Bridging the gap between loving self and loving others; the three levels of self-love

Like the other posts in the series of articles on spiritual intelligence (where I have divided other topic or practices into three), in this article I want to outline three levels of self-love. One of the points in doing this is to illustrate how the practice of self-love goes through developmental stages as our consciousness evolves.

For self-love I am going to call these three stages the following; the first stage moves us from the “topdog undedog” mentality to self-acceptance. The second stage sees a movement from self-acceptance to self-love. The third stage sees a movement to transcendent or transpersonal levels of self love that I call “Love for self-as-the-World”.

Stage 1: From the “top dog underdog” mentality to self-acceptance – Actually, to get to the “top dog underdog” stage you have to have developed beyond the very low levels of relationship to self and life which are basically, “I suck” and “life sucks”!
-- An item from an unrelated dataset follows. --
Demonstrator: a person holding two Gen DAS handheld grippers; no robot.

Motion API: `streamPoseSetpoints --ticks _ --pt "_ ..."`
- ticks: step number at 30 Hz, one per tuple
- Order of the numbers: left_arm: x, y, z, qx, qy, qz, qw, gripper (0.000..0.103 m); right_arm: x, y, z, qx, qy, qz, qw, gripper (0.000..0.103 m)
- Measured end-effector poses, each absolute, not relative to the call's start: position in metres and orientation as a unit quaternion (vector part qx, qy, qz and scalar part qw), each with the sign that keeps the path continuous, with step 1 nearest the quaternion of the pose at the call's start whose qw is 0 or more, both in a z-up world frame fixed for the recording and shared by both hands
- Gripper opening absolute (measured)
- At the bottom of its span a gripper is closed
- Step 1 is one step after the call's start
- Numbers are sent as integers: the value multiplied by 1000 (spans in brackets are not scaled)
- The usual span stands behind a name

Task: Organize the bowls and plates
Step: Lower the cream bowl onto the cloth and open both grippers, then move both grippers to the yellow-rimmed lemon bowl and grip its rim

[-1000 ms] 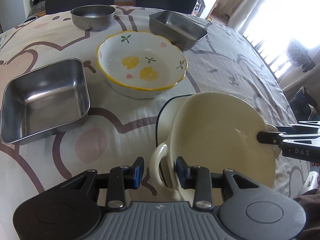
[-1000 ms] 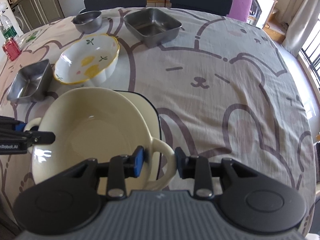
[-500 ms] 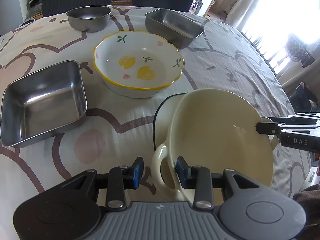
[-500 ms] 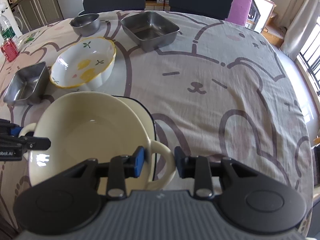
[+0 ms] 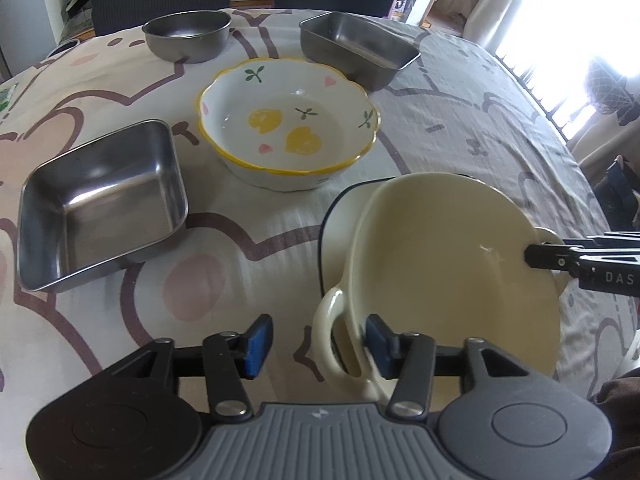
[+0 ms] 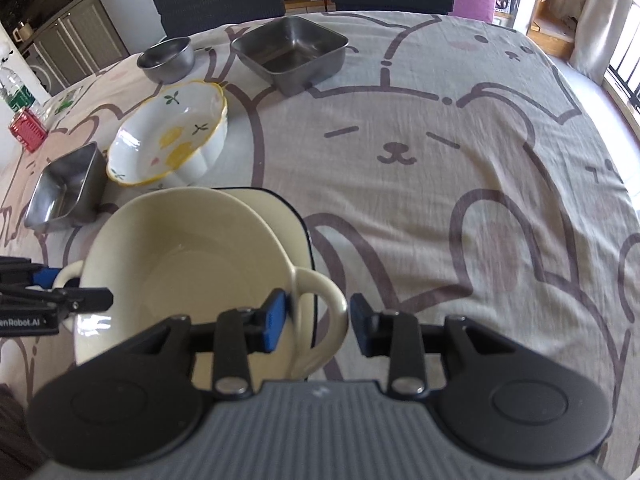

When you get to the topdog underdog stage, basically you are continuously comparing yourself to others; If you are better than them (let’s say richer) then you feel good about yourself. If you are worse than them (let’s say poorer or less expensive car), then you feel bad about yourself, the worthless underdog. Life is spent see-sawing between feeling ‘better than’ others or ‘worse than’ others, self-loathing manifests easily, insecurity abounds. Make a mistake or do something dumb, and you will attack yourself big time!

So, the first level of self-loving sees a journey from this roller coaster ride of the topdog underdog mentality to a stable state of relationship to self. We are able to accept ourself as we are, without comparing ourself to others or giving ourself an overly hard time when our behaviour does not match our expectations.

This is NOT to say that we do not have goals and expectations for ourself, just that we do not easily move into states of self-criticism and self-loathing when those goals are sometimes not met. Actually self-acceptance when practiced rightly enables us to enhance our ability to achieve our goals and change our behaviours for the better.

Stage 2: From self-acceptance to self-love – This second stage sees the movement within our relationship to ourself from simplay accepting who we are to actively LIKING who we are. There is a big difference. Self-acceptance implies a tolerance which is obviously a good thing, and much better than getting caught in self loathing all the time. Liking ourself means that there is a sense of warmth, enjoyment, rejoicing and enthusiasm that we feel in our relationship to ourself. We become our own best friend, which is a tremendous asset as we are the person that we have to spend 24 hours of our day with!

Stage 3: Love for self-as-the-World – This stage actually looks at how our self-sense itself transforms as we evolve, and particularly as we meditate and spend time with and in expanded states of consciousness.

At this stage our self-sense has expanded to the degree that our idea of our “body” is actually Planet Earth, our sense of “mind and spirit” are the mind and spirit of Gaia, and all the living creatures contained within her (the Planets) consciousness.

As this stage self interest and the good of others are no longer in conflict. The self that we think of when we think “I love myself” is actually the Planetary Being, as opposed to the small self encased within the skin of this one small body. This third stage is what you might call the transcendent, transpersonal or enlightened stage of self-love, the end goal of the practise itself.